P&G also revealed that it will work with “Queen Latifah’s Queen Collective and advertisers including HP and Smirnoff, to create two 12-minute films produced by women. Tide, Olay, Head & Shoulders and other P&G brands will work to promote those films,” Bloomberg’s Green reports.

In related news, the 450-member CEO Action for Diversity & Inclusion announced a nationwide educational tour starting this fall that will provide free unconscious bias education. 

“CEO Action’s Check Your Blind Spots mobile tour will make 100 stops across the country delivering interactive sessions, educational materials and creating space for participants to reflect on real-world experiences and how unconscious biases can impact business,” according to a press release.

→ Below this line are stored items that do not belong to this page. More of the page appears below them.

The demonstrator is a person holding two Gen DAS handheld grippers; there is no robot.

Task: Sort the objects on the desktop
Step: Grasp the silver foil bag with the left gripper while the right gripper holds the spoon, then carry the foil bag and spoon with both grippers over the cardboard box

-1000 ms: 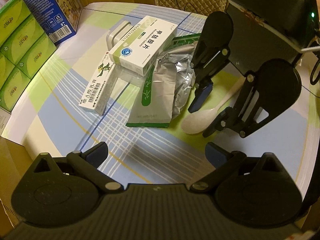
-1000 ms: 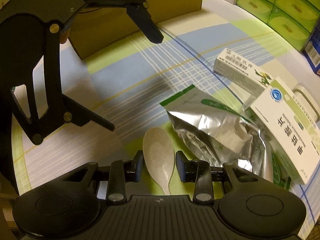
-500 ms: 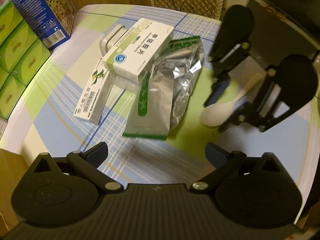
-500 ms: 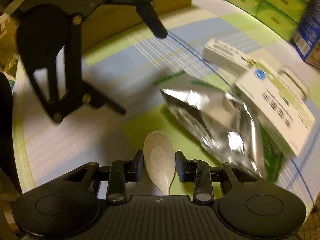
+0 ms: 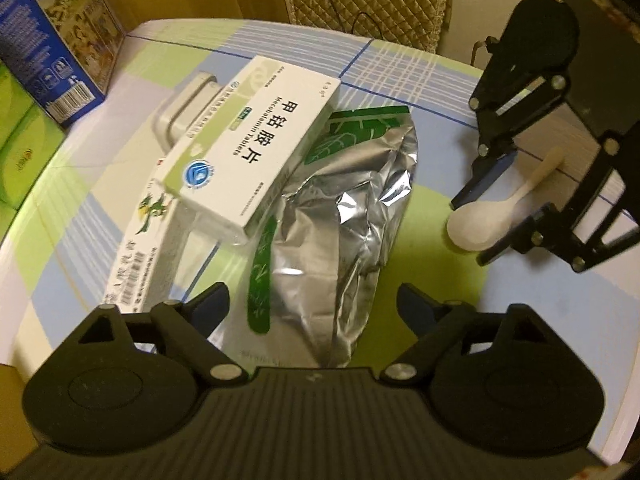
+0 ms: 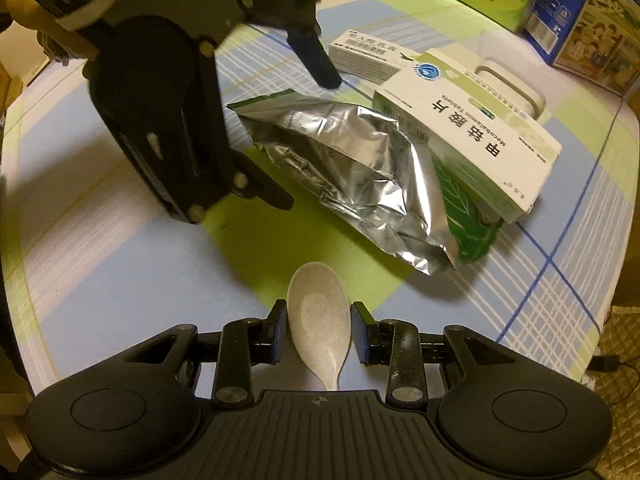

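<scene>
A crumpled silver and green foil bag [image 5: 344, 216] lies on the checked tablecloth [image 5: 400, 68]. My left gripper [image 5: 312, 304] stands over its near end, a finger on each side. The jaws are closing and the pads do not touch the bag. The right wrist view shows that left gripper [image 6: 306, 140] above the bag [image 6: 352, 160]. My right gripper [image 6: 318, 328] is shut on a white spoon [image 6: 318, 312], bowl pointing forward. The right gripper [image 5: 474, 230] and the spoon [image 5: 480, 224] also show right of the bag in the left wrist view.
A white and green medicine box [image 5: 256, 152] leans on the bag's far left edge, over a white handled object [image 5: 184, 108]. A slim white box [image 5: 140, 248] lies beside it. A blue carton [image 5: 56, 40] and green tissue packs [image 5: 20, 152] line the left edge.
My left gripper has moved forward until its fingers flank the foil bag, and its jaws have narrowed. The right gripper has carried the spoon away from the bag.
</scene>
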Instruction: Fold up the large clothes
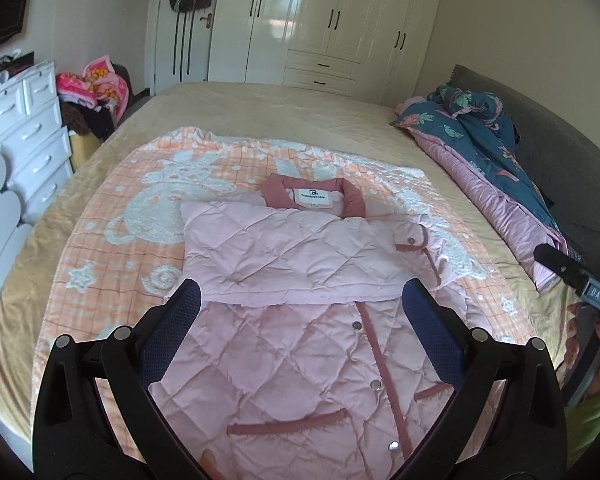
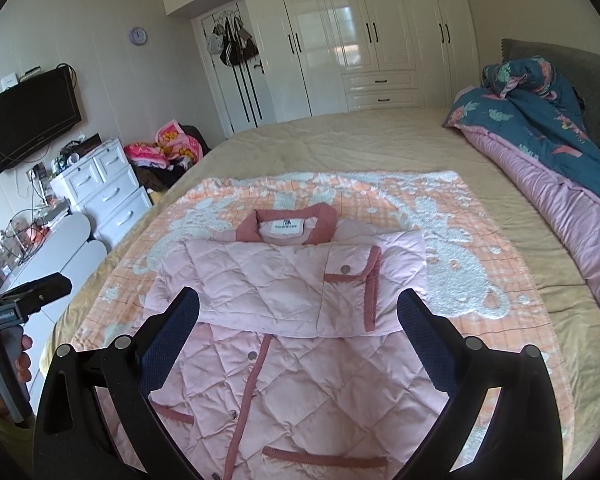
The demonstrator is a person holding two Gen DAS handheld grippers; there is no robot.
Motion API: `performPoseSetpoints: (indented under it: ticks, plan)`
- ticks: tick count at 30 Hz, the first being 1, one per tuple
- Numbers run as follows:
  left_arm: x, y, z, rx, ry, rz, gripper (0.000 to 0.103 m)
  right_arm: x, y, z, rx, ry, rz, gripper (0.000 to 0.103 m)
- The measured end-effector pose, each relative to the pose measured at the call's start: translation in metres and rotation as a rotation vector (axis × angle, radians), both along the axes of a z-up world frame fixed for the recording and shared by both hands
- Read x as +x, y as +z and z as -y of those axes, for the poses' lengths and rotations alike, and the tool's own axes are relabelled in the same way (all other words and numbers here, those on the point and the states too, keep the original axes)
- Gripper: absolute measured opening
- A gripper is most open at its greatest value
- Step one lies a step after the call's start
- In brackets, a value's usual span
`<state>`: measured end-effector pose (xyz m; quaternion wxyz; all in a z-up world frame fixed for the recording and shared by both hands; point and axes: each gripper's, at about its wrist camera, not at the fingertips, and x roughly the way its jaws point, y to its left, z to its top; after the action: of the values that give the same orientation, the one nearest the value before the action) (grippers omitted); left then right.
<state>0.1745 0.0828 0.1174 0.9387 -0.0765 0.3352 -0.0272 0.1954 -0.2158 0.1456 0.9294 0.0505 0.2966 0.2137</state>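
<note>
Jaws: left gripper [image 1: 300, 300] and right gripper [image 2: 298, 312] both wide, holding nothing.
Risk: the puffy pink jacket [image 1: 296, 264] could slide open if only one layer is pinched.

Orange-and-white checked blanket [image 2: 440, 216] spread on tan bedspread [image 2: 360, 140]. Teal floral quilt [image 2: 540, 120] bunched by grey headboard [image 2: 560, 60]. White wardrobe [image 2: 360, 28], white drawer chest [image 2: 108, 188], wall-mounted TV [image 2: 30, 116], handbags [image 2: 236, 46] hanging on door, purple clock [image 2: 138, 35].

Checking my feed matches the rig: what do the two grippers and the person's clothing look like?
Both the left gripper and right gripper have black frames with silver rivets and navy textured fingers. A yellow-green sleeve shows. The right tool's body carries a white-lettered label.
</note>
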Motion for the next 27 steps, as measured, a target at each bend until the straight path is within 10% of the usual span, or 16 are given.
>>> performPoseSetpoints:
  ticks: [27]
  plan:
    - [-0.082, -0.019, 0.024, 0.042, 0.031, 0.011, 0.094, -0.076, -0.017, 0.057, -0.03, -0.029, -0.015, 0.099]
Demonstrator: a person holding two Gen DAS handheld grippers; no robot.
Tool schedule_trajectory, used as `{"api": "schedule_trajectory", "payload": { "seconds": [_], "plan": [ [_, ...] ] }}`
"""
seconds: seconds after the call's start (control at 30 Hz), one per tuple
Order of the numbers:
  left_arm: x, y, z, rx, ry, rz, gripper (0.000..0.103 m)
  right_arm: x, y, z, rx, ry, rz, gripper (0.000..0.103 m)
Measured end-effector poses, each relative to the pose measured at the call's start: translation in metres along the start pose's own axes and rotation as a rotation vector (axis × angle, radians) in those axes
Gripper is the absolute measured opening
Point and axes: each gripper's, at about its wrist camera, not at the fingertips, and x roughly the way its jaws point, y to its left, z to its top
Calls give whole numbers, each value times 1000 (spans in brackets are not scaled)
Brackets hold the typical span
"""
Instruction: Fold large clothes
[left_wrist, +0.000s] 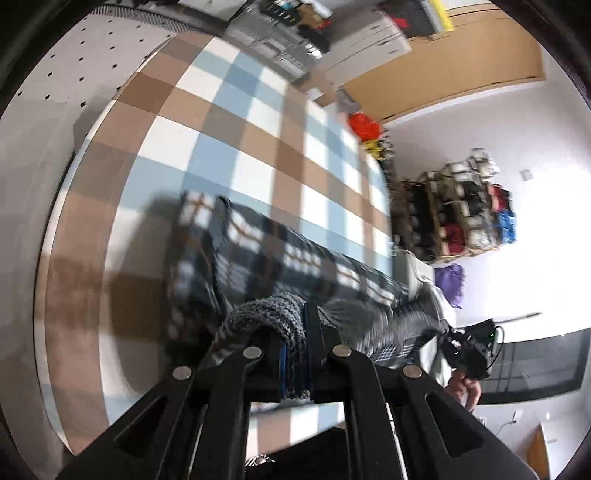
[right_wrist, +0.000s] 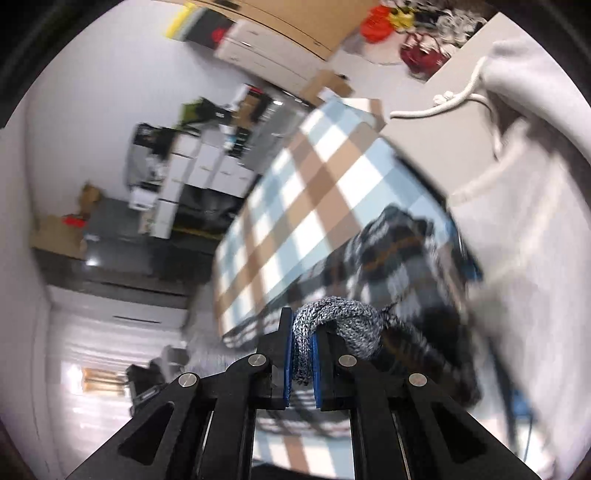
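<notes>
2 claws, L (left_wrist: 295, 354) & R (right_wrist: 302, 354), each clamped on 1 plaid knit garment (left_wrist: 280, 254).

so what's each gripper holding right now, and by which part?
Both are shut on the dark plaid garment: left gripper and right gripper each pinch its grey ribbed knit edge, at separate spots.

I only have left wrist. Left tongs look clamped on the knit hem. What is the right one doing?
Observer: The right tongs are shut on the grey knit edge of the same plaid garment.
Operator: Is the garment off the surface?
Observer: Partly; from the right wrist it drapes from the tongs down to the checked cloth.
Operator: Anything close on that side?
Observer: A person's light grey hoodie fills the right of that view, its drawstring hanging.
</notes>
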Motion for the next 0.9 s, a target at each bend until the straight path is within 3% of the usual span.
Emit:
{"api": "schedule_trajectory", "payload": {
  "seconds": [0.17, 0.27, 0.4, 0.43, 0.5, 0.53, 0.57, 0.63, 0.67, 0.8, 0.9],
  "plan": [
    [33, 27, 33, -81, 41, 26, 3, 58, -9, 41, 7, 90, -151, 8],
    [54, 41, 37, -92, 134, 60, 3, 86, -24, 50, 38, 172, -205, 11],
    [50, 52, 39, -158, 140, 16, 4, 78, -41, 56, 103, 138, -155, 14],
    [45, 53, 40, -174, 140, 2, 4, 72, -42, 58, 106, 116, -151, 22],
    [34, 50, 40, -187, 124, -16, 4, 44, -39, 59, 80, -5, -171, 52],
    [31, 45, 42, -181, 115, -14, 5, 28, -34, 58, 52, -73, -180, 75],
    [24, 38, 39, -161, 100, -4, 6, 10, -27, 55, 11, -154, -144, 84],
    [13, 25, 41, -119, 45, 35, 11, -13, -10, 44, -68, -218, -80, 88],
    [3, 18, 39, -90, -6, 75, 21, -19, 1, 35, -116, -218, -88, 90],
    [-35, 10, 36, -95, -211, 136, 59, -10, 55, -24, -408, -184, -209, 90],
    [-34, -9, 17, -23, -227, 198, 59, 14, 91, -78, -656, -159, -313, 93]
  ]
}}
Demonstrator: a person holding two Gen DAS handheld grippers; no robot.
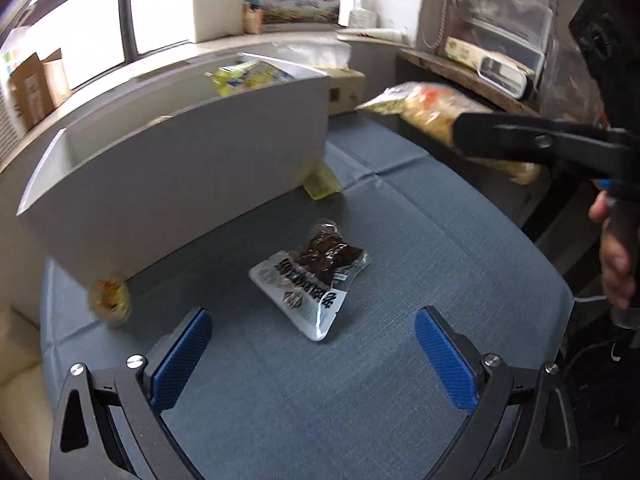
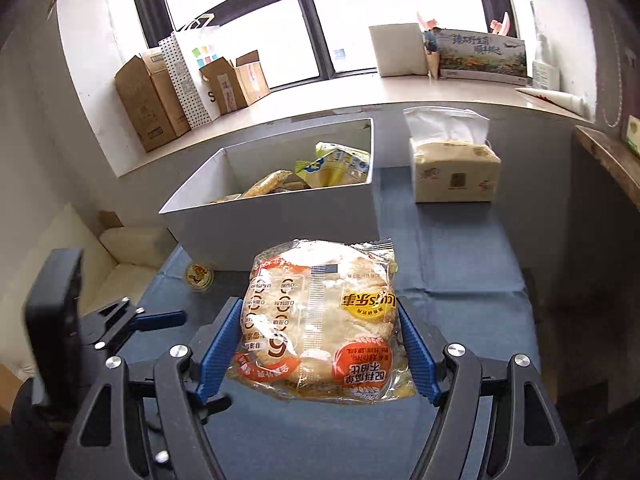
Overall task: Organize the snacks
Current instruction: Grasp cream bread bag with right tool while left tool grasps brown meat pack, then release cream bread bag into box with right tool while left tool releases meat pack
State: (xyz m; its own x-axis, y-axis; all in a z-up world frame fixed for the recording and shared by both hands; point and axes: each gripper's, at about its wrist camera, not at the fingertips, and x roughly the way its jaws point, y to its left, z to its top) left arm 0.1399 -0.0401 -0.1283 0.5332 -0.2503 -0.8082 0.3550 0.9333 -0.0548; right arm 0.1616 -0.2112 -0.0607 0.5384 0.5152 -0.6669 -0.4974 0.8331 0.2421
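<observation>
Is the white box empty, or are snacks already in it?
Not empty. The right wrist view shows the white box holding a yellow packet and a brownish packet below its rim.

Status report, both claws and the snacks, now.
Right claw shut on clear-wrapped round bread pack, off the table. Left claw open above black-and-white snack pouch. White open box ahead, path unobstructed.

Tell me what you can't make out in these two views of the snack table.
- White box, left wrist view: its near wall hides most of what lies inside.
- Small yellow packet, left wrist view: half behind the box corner, print unreadable.
- Round cup, left wrist view: blurred.
- Bread bag, right wrist view: it covers the table below, so the dark packet is unseen there.
- Left gripper, right wrist view: fingertips hidden.
</observation>
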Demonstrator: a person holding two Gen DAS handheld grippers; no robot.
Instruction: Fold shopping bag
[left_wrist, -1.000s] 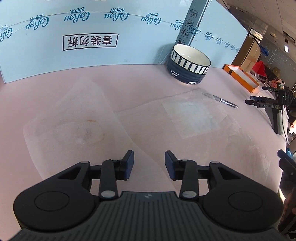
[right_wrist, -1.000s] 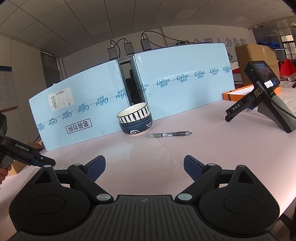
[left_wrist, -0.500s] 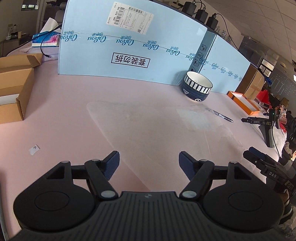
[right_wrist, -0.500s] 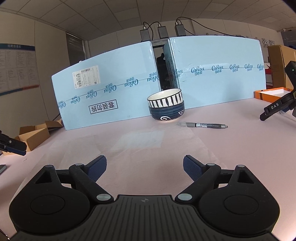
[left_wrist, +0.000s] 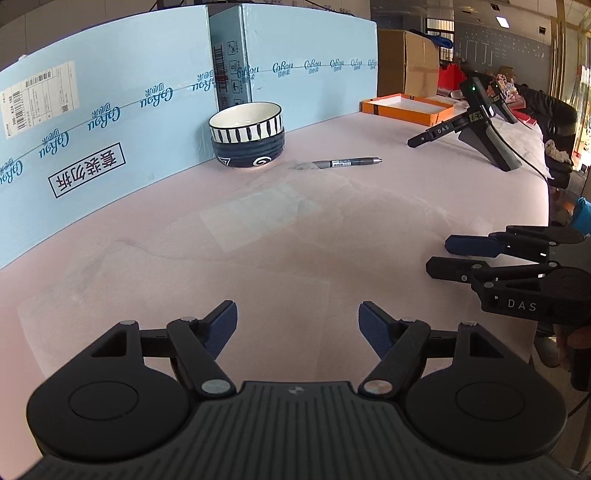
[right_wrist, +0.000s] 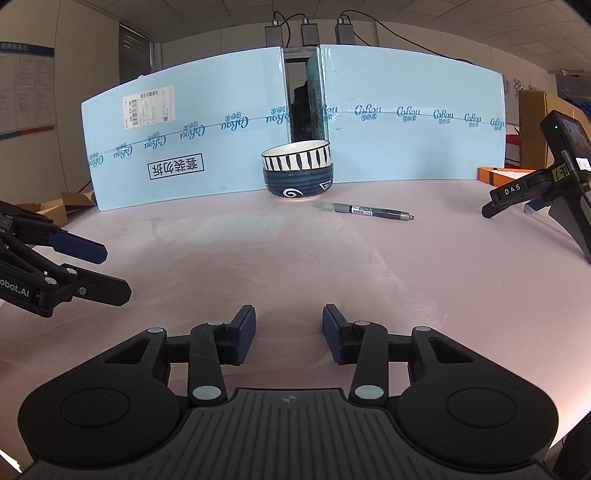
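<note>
The shopping bag (left_wrist: 258, 214) is a thin, see-through film lying flat on the pink table (left_wrist: 461, 192); in the right wrist view the bag (right_wrist: 258, 251) is only a faint sheen. My left gripper (left_wrist: 297, 314) hovers low over the bag's near part with its jaws opening and only the flat film under the gap. My right gripper (right_wrist: 289, 314) sits low at the bag's near right side, jaws closing, a gap still between the pads. Whether film lies between them I cannot tell. Each gripper shows in the other's view: right gripper (left_wrist: 439, 254), left gripper (right_wrist: 116, 273).
A striped bowl (left_wrist: 246, 134) stacked in a dark one stands at the back against blue foam boards (left_wrist: 110, 110). A pen (left_wrist: 347, 162) lies beside it, touching the bag's far corner. A spare gripper on a stand (left_wrist: 480, 125) and an orange tray (left_wrist: 406, 107) are at the right.
The left gripper has swung across the table toward the right gripper and rolled, with its jaws spreading wider. The right gripper dipped slightly and its jaws came much closer together.
</note>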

And in the New York Times this morning, Andrew Ross Sorkin writes that “the concept of an inclusion rider — a special clause in the contract of a lead actor or actress or prominent director that insists on a guarantee of gender and ethnic diversity among the cast and crew — has become increasingly popular” in Hollywood since Frances McDormand raised the issue in her acceptance speech after winning the Best Actress Oscar last March.

“But what if inclusion riders took the leap from Hollywood to Wall Street?” Sorkin asks. “What would happen if the biggest pension funds and university endowments — the financial industry equivalent of A-list actors — were to insist that they would invest only in private equity, venture capital or hedge funds that have certain hiring practices to address the diversity gap?”

And although “Wall Street investment funds have a long of history of being the antithesis of diverse,” Sorkin continues, “… study after study shows that firms that include women on their investment committees empirically outperform their peers.”

As always, the bottom line is the bottom line.

“Some of P&G’s best performing brands have the most gender-equal campaigns — Always Like a GirlSKII Change DestinyOlay Live Fearlessly … as well as Tide, Ariel, Dawn and Swiffer which show men sharing the load in household chores. It’s clear that promoting gender equality is not only a force for good, it’s a force for growth,” Pritchard points out in the P&G release.